> Information given:
◇ ◇ ◇ ◇ ◇
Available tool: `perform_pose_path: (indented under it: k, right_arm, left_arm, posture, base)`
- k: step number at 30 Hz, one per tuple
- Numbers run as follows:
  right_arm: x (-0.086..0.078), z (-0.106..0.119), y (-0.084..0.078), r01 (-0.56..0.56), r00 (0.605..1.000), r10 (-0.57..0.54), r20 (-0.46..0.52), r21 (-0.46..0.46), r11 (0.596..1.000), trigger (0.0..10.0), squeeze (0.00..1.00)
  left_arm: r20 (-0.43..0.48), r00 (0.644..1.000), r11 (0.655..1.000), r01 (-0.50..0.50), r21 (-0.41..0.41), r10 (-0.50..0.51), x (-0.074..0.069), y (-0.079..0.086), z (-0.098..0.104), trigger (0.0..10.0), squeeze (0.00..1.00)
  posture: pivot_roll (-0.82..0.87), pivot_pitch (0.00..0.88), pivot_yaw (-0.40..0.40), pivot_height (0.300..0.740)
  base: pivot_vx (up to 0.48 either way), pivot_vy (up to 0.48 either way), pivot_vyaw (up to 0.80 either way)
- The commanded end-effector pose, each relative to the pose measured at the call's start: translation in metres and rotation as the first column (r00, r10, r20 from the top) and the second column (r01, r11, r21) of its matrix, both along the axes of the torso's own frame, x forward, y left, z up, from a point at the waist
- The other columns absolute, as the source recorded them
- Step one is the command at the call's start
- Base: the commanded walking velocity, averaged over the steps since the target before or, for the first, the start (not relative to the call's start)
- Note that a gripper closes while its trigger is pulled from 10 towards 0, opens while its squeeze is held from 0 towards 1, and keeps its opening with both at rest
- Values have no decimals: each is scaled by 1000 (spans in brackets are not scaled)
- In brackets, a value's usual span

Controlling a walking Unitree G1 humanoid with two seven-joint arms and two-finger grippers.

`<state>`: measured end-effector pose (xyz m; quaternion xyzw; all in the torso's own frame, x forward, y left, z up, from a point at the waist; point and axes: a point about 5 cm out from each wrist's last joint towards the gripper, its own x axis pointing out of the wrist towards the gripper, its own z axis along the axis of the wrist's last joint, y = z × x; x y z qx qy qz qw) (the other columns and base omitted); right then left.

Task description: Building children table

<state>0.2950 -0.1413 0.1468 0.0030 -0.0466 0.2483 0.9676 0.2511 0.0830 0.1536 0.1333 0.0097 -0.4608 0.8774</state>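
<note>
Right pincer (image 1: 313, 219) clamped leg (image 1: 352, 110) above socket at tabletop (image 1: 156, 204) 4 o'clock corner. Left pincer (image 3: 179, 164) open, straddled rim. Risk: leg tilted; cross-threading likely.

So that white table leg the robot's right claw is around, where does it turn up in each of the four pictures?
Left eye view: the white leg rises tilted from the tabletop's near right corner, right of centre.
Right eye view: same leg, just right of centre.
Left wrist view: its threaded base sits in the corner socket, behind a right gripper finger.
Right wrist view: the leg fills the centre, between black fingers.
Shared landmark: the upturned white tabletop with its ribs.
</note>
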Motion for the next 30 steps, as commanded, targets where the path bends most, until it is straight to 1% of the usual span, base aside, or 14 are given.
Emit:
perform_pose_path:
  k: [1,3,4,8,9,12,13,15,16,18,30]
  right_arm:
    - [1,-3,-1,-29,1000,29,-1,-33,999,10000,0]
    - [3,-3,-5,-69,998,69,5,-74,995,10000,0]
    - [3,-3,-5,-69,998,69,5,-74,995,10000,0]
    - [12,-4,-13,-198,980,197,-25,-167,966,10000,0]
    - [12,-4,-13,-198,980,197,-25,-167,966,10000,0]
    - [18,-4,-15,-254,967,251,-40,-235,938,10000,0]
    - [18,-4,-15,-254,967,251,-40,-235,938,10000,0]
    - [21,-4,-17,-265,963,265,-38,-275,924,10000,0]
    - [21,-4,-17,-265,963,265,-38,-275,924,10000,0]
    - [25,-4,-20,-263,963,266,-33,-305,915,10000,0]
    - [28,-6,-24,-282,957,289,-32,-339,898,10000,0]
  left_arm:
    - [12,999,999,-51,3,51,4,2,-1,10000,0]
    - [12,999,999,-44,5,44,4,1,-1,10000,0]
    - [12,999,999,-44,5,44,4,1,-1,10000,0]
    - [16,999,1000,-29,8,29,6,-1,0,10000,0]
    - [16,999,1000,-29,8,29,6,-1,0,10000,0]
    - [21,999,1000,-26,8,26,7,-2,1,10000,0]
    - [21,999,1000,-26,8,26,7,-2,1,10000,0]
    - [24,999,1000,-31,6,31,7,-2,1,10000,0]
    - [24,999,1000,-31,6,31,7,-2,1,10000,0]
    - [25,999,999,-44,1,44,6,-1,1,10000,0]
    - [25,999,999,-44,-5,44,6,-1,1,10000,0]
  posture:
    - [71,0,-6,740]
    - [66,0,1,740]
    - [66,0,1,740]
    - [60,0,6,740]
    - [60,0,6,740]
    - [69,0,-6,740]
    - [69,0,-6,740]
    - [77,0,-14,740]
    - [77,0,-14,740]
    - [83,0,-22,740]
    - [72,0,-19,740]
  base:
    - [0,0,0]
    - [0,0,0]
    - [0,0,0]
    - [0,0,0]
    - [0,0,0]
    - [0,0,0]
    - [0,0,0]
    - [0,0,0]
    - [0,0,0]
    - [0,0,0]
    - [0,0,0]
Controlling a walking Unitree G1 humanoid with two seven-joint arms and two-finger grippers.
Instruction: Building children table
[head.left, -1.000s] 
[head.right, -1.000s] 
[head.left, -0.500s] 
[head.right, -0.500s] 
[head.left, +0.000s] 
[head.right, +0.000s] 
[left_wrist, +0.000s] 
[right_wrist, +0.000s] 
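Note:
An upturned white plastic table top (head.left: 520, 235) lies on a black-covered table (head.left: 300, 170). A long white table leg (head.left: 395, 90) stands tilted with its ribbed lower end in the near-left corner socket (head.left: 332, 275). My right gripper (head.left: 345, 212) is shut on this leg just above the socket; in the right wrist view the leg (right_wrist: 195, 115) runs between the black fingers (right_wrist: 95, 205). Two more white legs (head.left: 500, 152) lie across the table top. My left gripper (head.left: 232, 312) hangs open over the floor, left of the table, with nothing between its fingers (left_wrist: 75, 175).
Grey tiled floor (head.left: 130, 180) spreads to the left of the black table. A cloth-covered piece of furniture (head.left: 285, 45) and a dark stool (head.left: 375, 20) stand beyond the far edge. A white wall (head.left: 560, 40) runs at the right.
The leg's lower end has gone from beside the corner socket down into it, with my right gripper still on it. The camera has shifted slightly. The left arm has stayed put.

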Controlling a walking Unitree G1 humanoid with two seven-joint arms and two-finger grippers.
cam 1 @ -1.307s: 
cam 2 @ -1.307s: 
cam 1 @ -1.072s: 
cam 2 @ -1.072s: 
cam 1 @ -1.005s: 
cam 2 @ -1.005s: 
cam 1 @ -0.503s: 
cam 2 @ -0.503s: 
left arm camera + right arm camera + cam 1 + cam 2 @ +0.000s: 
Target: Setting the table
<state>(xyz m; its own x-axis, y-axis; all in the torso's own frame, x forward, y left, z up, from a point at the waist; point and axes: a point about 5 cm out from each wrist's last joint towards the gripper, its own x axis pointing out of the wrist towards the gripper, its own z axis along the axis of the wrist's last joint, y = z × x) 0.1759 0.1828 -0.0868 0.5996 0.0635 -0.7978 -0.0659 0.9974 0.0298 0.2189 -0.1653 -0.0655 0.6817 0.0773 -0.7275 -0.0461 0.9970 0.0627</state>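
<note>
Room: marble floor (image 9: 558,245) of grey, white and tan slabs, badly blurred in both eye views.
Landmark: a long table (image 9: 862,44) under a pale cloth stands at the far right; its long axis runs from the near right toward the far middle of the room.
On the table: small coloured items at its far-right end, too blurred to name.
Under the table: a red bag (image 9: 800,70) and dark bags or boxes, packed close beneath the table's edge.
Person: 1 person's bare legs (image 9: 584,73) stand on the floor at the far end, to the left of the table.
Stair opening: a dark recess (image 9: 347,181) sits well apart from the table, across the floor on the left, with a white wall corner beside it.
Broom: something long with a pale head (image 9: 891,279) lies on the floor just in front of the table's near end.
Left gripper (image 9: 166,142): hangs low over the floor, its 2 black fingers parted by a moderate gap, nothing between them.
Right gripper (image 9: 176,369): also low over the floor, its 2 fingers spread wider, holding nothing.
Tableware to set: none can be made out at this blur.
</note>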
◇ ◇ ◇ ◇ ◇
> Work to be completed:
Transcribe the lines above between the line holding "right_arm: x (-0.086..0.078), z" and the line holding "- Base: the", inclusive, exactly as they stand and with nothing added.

> Written solution:
  right_arm: x (-0.086..0.078), z (-0.106..0.119), y (-0.084..0.078), r01 (-0.56..0.56), r00 (0.605..1.000), r10 (-0.57..0.54), r20 (-0.46..0.52), r21 (-0.46..0.46), r11 (0.596..1.000), trigger (0.0..10.0), squeeze (0.00..1.00)
  left_arm: r20 (-0.43..0.48), r00 (0.644..1.000), r11 (0.655..1.000), r01 (-0.50..0.50), r21 (-0.41..0.41), r10 (-0.50..0.51), x (-0.074..0.069), y (-0.079..0.086), z (-0.098..0.104), trigger (0.0..10.0), squeeze (0.00..1.00)
  posture: pivot_roll (-0.82..0.87), pivot_pitch (0.00..0.88), pivot_yaw (-0.40..0.40), pivot_height (0.300..0.740)
  base: pivot_vx (up to 0.48 either way), pivot_vy (up to 0.48 either way), pivot_vyaw (up to 0.80 either way)
- The commanded end-effector pose, each relative to the pose measured at the call's start: translation in metres and rotation as the first column (r00, r10, r20 from the top) and the second column (r01, r11, r21) of its matrix, both along the axes of the torso's own frame, x forward, y left, z up, from a point at the waist
- The other columns absolute, as the source recorded them
- Step one is the command at the call's start
- Base: the commanded walking velocity, averaged over the steps since the target before or, for the first, the start (not relative to the call's start)

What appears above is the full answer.